Mais avant d’intervenir, Chantal Anglade, professeur de Lettres mise à disposition de l’AfVT, tient à ce que les élèves réfléchissent en amont aux notions qui seront abordées lors des échanges. Michel Chambers, professeur de sûreté de la classe de Première Métiers de la Sécurité, nous a fait part de sa volonté de questionner leurs visions de la Justice et de la vengeance. Les procès pour terrorisme ayant lieu bien après les faits, les victimes n’ont parfois que trop le temps d’être rongées par une volonté de vengeance. Ce n’est qu’avec le temps que la Justice répond à certaines de leurs attentes.
La peine de mort, et pourquoi PAS ?
Lors de la préparation, une question d’élève prend le dessus des débats : « Comment juger l’auteur d’un assassinat si l’on ne peut le tuer ? ». Après tout, quoi de plus simple qu’un système judiciaire fondé sur une logique mathématique sans faille qu’est celle de la réciprocité du crime et de la peine ? Tout comme un et un font deux, pourquoi ne pas condamner à mort celui qui a tué de son libre-arbitre ?
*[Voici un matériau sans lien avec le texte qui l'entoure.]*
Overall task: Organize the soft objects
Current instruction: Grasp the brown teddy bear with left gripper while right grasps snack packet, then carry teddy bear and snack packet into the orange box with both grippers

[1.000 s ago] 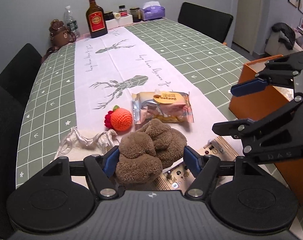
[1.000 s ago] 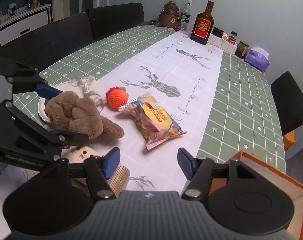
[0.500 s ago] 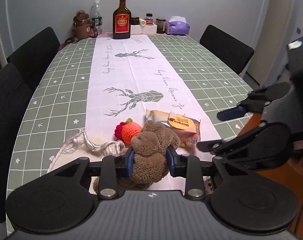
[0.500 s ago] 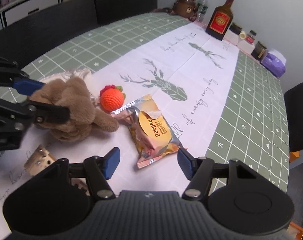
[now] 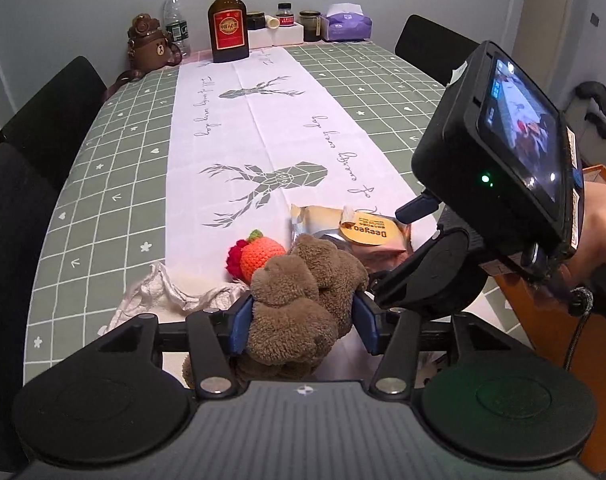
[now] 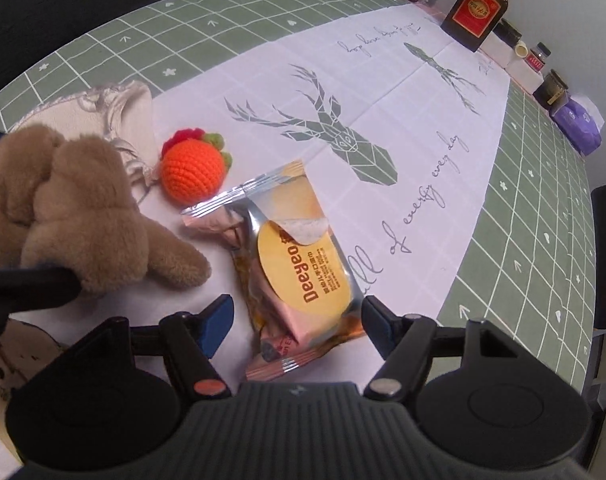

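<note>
Table [image 5: 115, 168] with green grid cloth and white deer runner; soft items cluster at the near end. Since a second ago the right gripper [image 6: 297, 322] has dropped from above the table to straddle the snack packet [image 6: 291, 264]; its jaws are opening and stand apart either side of the packet, pads not touching it. Judgement: packet is the next pick, grasp not yet made. Left gripper [image 5: 301, 322] half a second ago squeezed the brown plush toy [image 5: 303, 300] tight; now its jaws are opening, the left pad against the fur, the right pad seemingly just clear, so the hold looks loose and may be a release or a re-grip. The plush seems to rest partly on the table. Crocheted orange fruit [image 6: 191, 170] lies just beyond plush and packet; crumpled pale cloth [image 5: 163, 292] to its left. Left view alone shows the orange box [image 5: 563, 320] at the table's right edge, a likely drop spot, and the hand [image 5: 599, 232] bearing the right gripper. Right view alone shows the packet's full outline between the pads.
</note>
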Tool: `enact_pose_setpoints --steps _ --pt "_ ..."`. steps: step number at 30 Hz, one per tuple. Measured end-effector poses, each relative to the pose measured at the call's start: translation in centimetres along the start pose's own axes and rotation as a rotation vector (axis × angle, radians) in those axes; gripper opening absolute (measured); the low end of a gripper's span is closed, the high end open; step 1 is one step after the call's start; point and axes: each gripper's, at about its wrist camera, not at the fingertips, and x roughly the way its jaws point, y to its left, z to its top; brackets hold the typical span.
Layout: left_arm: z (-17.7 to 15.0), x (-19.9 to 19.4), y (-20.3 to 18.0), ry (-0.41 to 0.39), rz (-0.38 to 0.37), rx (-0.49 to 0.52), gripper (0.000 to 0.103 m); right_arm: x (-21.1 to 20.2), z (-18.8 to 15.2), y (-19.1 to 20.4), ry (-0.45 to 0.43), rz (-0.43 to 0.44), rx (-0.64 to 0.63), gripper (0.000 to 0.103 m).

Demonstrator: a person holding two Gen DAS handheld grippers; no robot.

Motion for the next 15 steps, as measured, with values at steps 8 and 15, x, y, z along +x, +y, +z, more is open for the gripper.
enact_pose_setpoints --steps 8,15 --pt "-0.5 0.5 -0.5 -0.023 0.076 0.040 0.058 0.6 -0.4 0.3 -0.010 -0.037 -0.004 0.046" --pt "-1.1 -0.5 -0.2 -0.086 0.088 -0.020 0.045 -0.1 -0.8 0.7 -0.052 -0.052 0.003 0.025"
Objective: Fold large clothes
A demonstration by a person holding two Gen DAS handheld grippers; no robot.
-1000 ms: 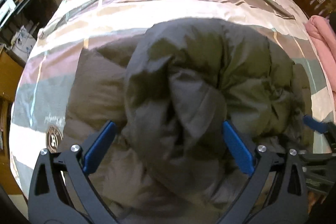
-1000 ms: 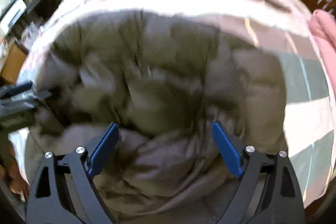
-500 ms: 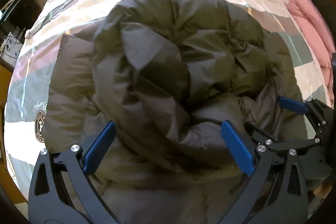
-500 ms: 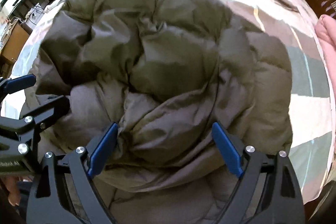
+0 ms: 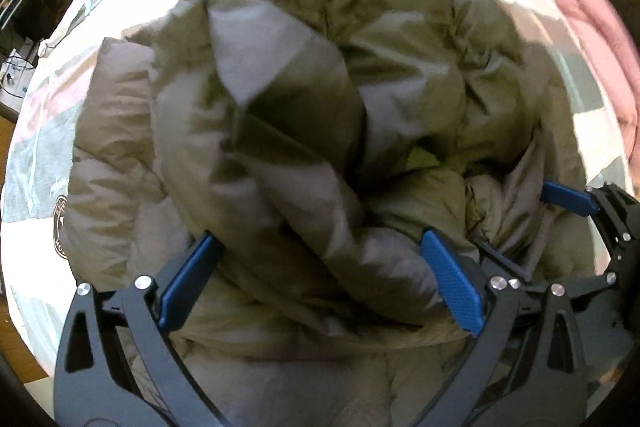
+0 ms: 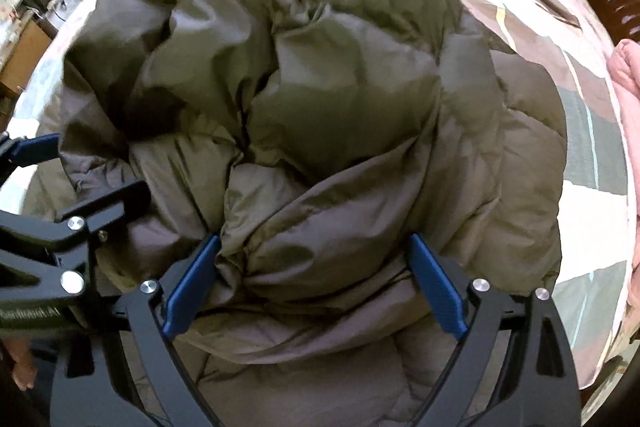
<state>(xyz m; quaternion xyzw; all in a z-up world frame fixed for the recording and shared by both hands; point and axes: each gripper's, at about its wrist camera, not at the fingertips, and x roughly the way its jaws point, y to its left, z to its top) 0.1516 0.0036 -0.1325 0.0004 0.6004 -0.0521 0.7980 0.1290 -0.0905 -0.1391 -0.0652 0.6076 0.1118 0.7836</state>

La peine de mort étant abolie depuis plus de 40 ans, les jeunes générations n’ont pas nécessairement eu à réfléchir sur la raison de son abolition, et à ne jamais y réfléchir, on risque d’en oublier la raison. Pourtant cette raison, elle existe, et à vrai dire, les raisons sont nombreuses. Chantal prend le temps de retracer aux lycéens, le cheminement intellectuel qu’a été celui de Robert Badinter en 1981. Tout d’abord, comment peut-on se prévaloir de vouloir rendre la société meilleure quand on ne donne l’opportunité aux criminels de le devenir ? Ensuite, comment la loi pourrait-elle condamner un acte auquel elle répond par mimétisme ? Victor Hugo décrit l’absurdité d’une telle situation dans son roman-fleuve Les Misérables : « Que dit la loi ? Tu ne tueras point ! Comment le dit-elle ? En tuant ! ». Enfin, Chantal rappelle aux élèves que la peine de mort n’a pas de vertu dissuasive, mais également que si erreur de la Justice il y a, aucune réparation n’est envisageable envers un individu déjà mort.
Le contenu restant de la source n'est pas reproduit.